-- AVAILABLE DATA follows --
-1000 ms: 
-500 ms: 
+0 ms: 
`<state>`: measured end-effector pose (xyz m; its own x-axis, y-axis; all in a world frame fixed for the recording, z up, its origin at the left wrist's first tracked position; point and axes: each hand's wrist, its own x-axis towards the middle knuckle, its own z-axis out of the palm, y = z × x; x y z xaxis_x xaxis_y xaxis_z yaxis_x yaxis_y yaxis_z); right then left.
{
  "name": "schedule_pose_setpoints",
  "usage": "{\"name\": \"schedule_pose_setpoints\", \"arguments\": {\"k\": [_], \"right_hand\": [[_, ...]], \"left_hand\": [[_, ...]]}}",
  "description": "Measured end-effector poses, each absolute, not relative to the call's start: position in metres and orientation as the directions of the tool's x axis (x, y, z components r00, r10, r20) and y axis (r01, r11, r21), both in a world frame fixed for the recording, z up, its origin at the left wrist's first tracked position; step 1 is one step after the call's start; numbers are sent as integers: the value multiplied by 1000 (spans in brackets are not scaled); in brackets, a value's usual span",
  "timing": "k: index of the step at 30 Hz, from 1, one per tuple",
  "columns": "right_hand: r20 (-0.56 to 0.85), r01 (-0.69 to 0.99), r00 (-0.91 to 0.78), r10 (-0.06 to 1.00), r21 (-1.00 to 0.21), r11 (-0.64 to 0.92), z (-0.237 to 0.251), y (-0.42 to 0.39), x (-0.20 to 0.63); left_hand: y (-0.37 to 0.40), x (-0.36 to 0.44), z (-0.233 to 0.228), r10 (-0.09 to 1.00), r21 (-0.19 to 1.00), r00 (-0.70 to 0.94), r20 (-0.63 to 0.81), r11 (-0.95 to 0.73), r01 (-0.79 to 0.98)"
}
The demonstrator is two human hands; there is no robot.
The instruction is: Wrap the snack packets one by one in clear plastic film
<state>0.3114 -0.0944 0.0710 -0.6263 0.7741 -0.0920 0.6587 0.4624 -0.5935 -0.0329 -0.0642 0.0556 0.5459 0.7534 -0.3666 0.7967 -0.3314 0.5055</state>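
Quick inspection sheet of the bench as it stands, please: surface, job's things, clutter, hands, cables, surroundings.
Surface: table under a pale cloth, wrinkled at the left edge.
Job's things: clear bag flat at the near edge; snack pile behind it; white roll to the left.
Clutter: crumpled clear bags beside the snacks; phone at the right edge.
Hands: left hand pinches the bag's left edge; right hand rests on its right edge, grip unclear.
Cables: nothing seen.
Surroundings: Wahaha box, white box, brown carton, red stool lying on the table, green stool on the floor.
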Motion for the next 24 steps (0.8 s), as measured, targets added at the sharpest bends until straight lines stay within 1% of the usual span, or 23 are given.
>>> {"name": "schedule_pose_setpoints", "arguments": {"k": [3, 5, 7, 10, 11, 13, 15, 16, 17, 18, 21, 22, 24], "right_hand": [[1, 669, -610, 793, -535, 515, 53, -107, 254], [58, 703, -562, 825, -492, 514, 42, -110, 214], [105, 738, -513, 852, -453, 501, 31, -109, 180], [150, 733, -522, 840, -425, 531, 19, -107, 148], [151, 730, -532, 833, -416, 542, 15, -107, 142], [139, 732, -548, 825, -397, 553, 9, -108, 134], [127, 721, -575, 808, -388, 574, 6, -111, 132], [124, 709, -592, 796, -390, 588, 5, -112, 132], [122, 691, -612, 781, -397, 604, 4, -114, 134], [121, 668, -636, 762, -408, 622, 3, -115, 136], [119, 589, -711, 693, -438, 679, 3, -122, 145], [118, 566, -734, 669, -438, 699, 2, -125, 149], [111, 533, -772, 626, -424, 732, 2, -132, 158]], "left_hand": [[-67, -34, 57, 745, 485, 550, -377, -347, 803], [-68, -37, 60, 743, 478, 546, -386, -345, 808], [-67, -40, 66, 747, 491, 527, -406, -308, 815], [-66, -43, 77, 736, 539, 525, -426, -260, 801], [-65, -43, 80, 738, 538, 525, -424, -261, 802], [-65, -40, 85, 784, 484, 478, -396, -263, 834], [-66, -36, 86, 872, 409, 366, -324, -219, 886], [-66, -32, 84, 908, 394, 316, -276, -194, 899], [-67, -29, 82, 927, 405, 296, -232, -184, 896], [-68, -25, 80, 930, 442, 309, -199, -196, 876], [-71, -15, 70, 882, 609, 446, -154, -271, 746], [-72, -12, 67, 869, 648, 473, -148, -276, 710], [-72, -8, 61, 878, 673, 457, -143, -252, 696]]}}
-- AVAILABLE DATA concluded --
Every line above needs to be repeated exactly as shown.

- [FINAL ANSWER]
-1000 ms: 
-500 ms: 
+0 ms: 
`<state>`: measured end-effector pose (xyz m; its own x-axis, y-axis; all in a world frame fixed for the recording, z up, its origin at the left wrist's first tracked position; point and axes: each hand's wrist, its own x-axis towards the middle knuckle, its own z-axis out of the palm, y = z × x; x y z xaxis_x xaxis_y xaxis_z yaxis_x yaxis_y yaxis_z); right then left.
{
  "name": "schedule_pose_setpoints",
  "usage": "{\"name\": \"schedule_pose_setpoints\", \"arguments\": {\"k\": [_], \"right_hand\": [[_, ...]], \"left_hand\": [[_, ...]]}}",
  "description": "Measured end-effector poses, each absolute, not relative to the call's start: position in metres and orientation as the directions of the tool's x axis (x, y, z components r00, r10, r20) and y axis (r01, r11, r21), both in a world frame fixed for the recording, z up, its origin at the left wrist's first tracked position; step 1 is one step after the call's start; numbers are sent as integers: the value multiplied by 1000 (spans in brackets are not scaled); in brackets, a value's usual span",
  "timing": "k: index of the step at 30 Hz, from 1, one per tuple",
  "columns": "right_hand: r20 (-0.56 to 0.85), r01 (-0.69 to 0.99), r00 (-0.91 to 0.78), r10 (-0.06 to 1.00), r21 (-1.00 to 0.21), r11 (-0.64 to 0.92), z (-0.237 to 0.251), y (-0.42 to 0.39), x (-0.20 to 0.63); left_hand: y (-0.37 to 0.40), x (-0.36 to 0.44), z (-0.233 to 0.228), r10 (-0.09 to 1.00), r21 (-0.19 to 1.00), r00 (-0.70 to 0.94), r20 (-0.63 to 0.81), r11 (-0.95 to 0.73), r01 (-0.79 to 0.98)"
}
The demonstrator is two human hands; there is no robot.
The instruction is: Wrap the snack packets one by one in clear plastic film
<state>0.3114 -0.0944 0.0710 -0.6263 0.7741 -0.0920 0.6587 0.4624 -0.5935 -0.0329 -0.0642 0.0556 0.5459 0.7534 -0.3666 0.7967 -0.3314 0.5055</state>
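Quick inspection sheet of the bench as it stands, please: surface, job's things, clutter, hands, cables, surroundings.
Surface: table under a pale cloth, wrinkled at the left edge.
Job's things: clear bag flat at the near edge; snack pile behind it; white roll to the left.
Clutter: crumpled clear bags beside the snacks; phone at the right edge.
Hands: left hand pinches the bag's left edge; right hand rests on its right edge, grip unclear.
Cables: nothing seen.
Surroundings: Wahaha box, white box, brown carton, red stool lying on the table, green stool on the floor.
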Motion for the next 24 steps (0.8 s), as measured, targets added at the sharpest bends until straight lines stay within 1% of the usual span, or 23 are given.
>>> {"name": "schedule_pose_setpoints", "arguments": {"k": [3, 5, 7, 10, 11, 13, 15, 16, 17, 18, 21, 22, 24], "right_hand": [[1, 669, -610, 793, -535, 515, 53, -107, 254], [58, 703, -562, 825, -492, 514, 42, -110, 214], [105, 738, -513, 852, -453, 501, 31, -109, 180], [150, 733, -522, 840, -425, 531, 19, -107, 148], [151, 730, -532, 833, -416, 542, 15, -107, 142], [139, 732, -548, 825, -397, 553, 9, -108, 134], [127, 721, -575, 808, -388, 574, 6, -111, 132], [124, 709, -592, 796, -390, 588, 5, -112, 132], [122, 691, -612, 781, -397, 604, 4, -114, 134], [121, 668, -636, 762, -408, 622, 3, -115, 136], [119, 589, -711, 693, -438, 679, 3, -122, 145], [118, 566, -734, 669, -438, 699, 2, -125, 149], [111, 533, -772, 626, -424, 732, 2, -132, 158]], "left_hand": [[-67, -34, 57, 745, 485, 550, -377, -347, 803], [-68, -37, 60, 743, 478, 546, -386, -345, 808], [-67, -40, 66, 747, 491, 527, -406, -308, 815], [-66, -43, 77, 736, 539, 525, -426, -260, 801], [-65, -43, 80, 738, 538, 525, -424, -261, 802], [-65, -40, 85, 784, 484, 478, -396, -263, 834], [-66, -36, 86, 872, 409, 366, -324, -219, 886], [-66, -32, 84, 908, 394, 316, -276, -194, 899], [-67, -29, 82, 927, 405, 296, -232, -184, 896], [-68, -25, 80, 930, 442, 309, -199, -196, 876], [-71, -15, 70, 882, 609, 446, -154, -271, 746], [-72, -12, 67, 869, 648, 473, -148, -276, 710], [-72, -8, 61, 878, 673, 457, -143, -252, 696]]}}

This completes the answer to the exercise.